WORK TO BE COMPLETED:
I'd like every line from the material below that has "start" in it.

= Beginning of Section =

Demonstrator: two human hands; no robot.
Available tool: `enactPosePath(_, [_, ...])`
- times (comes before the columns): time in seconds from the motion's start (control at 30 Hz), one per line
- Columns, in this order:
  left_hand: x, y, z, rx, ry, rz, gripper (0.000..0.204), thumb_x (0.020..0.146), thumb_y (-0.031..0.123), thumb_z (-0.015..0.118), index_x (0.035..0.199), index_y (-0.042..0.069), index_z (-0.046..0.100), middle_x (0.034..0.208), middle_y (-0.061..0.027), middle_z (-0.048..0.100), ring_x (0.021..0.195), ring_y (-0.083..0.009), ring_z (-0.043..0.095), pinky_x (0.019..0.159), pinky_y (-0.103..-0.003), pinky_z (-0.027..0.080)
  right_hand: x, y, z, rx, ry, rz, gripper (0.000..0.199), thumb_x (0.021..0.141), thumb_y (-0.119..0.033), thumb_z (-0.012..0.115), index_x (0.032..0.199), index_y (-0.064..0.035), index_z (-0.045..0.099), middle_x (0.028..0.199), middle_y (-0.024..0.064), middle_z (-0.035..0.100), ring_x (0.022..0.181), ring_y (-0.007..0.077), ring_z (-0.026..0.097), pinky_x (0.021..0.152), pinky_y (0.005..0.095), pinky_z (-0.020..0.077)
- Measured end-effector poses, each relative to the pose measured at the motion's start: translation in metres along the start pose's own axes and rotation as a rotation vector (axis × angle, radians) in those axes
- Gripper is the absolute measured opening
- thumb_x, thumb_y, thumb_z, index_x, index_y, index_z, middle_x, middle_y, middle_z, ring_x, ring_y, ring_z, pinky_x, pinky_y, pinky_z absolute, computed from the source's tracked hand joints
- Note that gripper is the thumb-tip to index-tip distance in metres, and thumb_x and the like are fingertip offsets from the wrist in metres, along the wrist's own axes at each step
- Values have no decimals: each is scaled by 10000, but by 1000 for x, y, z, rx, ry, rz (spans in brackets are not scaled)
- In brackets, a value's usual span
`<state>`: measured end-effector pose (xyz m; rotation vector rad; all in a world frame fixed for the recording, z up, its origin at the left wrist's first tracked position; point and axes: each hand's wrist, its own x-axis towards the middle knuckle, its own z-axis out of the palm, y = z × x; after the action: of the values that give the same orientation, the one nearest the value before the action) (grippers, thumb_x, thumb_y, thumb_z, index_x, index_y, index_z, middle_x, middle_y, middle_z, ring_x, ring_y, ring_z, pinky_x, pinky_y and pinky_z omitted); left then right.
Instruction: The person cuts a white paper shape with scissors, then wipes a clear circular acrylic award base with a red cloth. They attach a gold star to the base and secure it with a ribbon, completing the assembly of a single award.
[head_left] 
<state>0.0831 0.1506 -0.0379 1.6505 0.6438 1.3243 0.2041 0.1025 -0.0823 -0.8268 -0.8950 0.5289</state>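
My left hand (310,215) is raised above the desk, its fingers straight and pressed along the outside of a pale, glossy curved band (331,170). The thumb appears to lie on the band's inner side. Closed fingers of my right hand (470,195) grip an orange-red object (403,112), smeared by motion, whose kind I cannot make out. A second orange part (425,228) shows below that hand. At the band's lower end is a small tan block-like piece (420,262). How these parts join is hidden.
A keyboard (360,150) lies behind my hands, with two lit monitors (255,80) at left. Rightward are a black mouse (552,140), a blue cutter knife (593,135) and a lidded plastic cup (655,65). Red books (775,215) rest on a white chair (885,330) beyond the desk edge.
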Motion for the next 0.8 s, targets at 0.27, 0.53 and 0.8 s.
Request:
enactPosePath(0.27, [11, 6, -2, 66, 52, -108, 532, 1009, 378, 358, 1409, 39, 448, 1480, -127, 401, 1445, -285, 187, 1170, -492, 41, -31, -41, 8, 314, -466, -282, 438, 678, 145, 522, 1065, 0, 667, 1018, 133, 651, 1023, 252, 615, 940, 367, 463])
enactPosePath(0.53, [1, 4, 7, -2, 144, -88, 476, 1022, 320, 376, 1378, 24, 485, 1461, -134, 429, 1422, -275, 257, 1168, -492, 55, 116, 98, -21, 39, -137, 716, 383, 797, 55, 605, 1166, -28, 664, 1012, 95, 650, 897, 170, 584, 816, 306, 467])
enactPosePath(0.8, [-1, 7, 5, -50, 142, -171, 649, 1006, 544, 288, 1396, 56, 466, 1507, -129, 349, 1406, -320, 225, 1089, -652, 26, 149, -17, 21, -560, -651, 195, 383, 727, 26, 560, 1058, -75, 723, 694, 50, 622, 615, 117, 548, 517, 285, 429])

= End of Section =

EXERCISE ANSWER:
- times (comes before the columns): time in seconds from the motion's start (control at 30 Hz), one per line
- Measured end-effector poses, each relative to the pose measured at the motion's start: translation in metres along the start pose's own axes and rotation as a rotation vector (axis × angle, radians) in those axes

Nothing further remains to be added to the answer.